Rather that the number of genes of an organism, it is the nonlinear manner is which genes interact that gives rise to how complex the organism is. (459)
Bainbridge, William Sims. The Evolution of Semantic Systems. Roco, Mihail and Carlo Montemagno, eds. The Coevolution of Human Potential and Converging Technologies. Annals of the New York Academy of Sciences, 2004. A Director of Information and Intelligent Systems at the National Science Foundation discusses the formation of a “cultural genetics” as a way to understand knowledge concepts and relationships in an evolutionary context.
Today, however, we have the research tools and analytical concepts necessary for a broad reorganization of science as a comprehensive model of reality based on a single set of principles. Fundamental to this vision are the unity of nature, the behavior of matter at the nanoscale, and the evolution of meaningful patterns in complex, self-organizing systems. (151)
Ball, Philip. Triumph of the Medieval Mind. Nature. 452/17, 2008. Drawing upon his new book Universe of Stone: Chartres Cathedral and the Triumph of the Medieval Mind, (London: Bodley Head) the British science writer contends that the historic intellectual revolution of natural philosophy, whence the extant world can be understood as reliably comprehensible, a valid object of study sans capricious divine intervention, occurred firstly in the early 12th century, much before the Renaissance. Thus began the contentious dichotomy between faith and reason, given revelation and found phenomena, still unresolved to this day.
Banzhaf, Wolf and Nelishia Pillay.
Why Complex Systems Engineering Needs Biological Development.
Computer scientists from the Memorial University of Newfoundland, and the University of KwaZulu-Natal, South Africa, contend that a more effective approach than prior top-down control and design is to draw upon natural evolutionary phenomena such as nonlinearity, self-organization, and adaptation which focus more on dynamically emergent processes than fixed, preconceived states.
Bekoff, Marc.

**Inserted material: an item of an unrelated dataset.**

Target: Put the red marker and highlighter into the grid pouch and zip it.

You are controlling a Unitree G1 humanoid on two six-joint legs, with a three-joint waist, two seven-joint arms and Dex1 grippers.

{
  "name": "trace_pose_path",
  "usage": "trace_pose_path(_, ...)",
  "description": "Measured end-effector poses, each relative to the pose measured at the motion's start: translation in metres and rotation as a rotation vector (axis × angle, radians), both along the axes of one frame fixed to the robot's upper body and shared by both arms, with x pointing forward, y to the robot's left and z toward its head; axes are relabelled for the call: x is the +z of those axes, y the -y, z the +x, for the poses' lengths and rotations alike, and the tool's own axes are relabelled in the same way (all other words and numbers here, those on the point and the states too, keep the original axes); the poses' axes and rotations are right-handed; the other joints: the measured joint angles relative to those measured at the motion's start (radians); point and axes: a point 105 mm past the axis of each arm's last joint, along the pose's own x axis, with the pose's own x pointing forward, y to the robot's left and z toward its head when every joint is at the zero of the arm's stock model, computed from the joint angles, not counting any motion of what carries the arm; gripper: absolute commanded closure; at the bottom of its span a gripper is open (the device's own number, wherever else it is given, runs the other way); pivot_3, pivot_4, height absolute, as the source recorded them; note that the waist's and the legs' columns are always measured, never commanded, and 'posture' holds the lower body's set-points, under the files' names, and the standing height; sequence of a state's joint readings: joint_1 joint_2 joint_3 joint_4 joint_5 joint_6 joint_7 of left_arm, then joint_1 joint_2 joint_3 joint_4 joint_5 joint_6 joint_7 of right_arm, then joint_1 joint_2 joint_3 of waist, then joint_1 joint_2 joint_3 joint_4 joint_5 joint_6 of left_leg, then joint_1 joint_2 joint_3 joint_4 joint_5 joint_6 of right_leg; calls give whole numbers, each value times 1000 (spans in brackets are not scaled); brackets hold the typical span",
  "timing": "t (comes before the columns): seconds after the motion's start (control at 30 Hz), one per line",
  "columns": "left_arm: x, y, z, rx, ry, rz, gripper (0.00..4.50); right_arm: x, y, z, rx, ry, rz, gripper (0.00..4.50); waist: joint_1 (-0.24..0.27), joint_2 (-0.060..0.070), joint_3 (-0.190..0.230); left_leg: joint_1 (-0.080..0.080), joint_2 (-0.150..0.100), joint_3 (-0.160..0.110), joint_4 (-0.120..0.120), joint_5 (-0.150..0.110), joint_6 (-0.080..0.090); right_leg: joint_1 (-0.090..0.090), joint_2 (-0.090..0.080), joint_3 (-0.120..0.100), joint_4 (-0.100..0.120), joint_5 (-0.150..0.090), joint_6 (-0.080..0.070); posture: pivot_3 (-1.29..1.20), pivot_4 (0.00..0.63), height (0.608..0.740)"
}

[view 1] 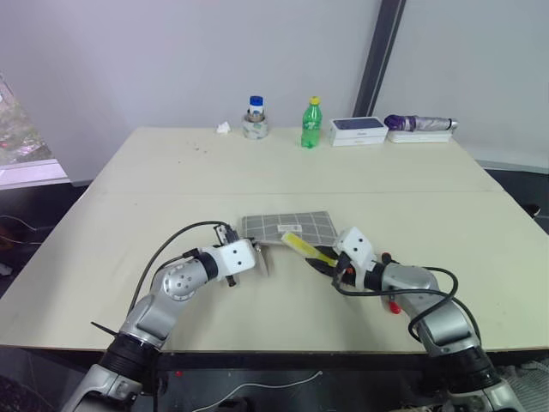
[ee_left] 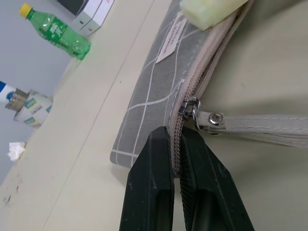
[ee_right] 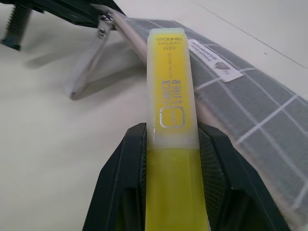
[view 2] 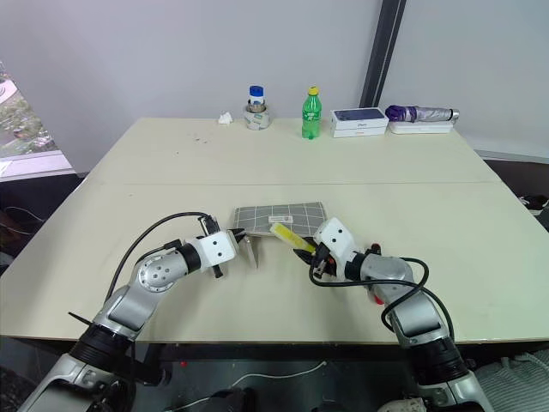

Redecorating Nature: Deep Science, Holism, Feeling, and Heart. Science. 50/8, 2000. An insightful editorial by the University of Colorado cognitive ethologist calling for a kinder, gentler sensitivity.
Whereas we’ve certainly leaned much about nature, traditional reductionistic science often falls short because it fragments the world. Reductionistic science disembodies and dissects wholes into parts. What results are views of the universe in which dynamic, multidimensional interactions are presented as static, dimensionless flatlands.
Beller, Mara. Quantum Dialogue. Chicago: University of Chicago Press, 1999. An historian of science describes how the establishment of a scientific paradigm, in this case quantum physics, occurs through constant argument between proponents of competing viewpoints. But the winner may not always have the best solution. The wave/particle complementarity of the Copenhagen school prevailed due to the conversational persuasion of Niels Bohr in dialogue with Albert Einstein, Werner Heisenberg, Wolfgang Pauli and others than to its mathematical basis. Beller then deftly shows that Bohr came to this theory because of its affinity to the ancient metaphysical analogy of microcosm and macrocosm and the yin/yang reciprocity of Chinese wisdom.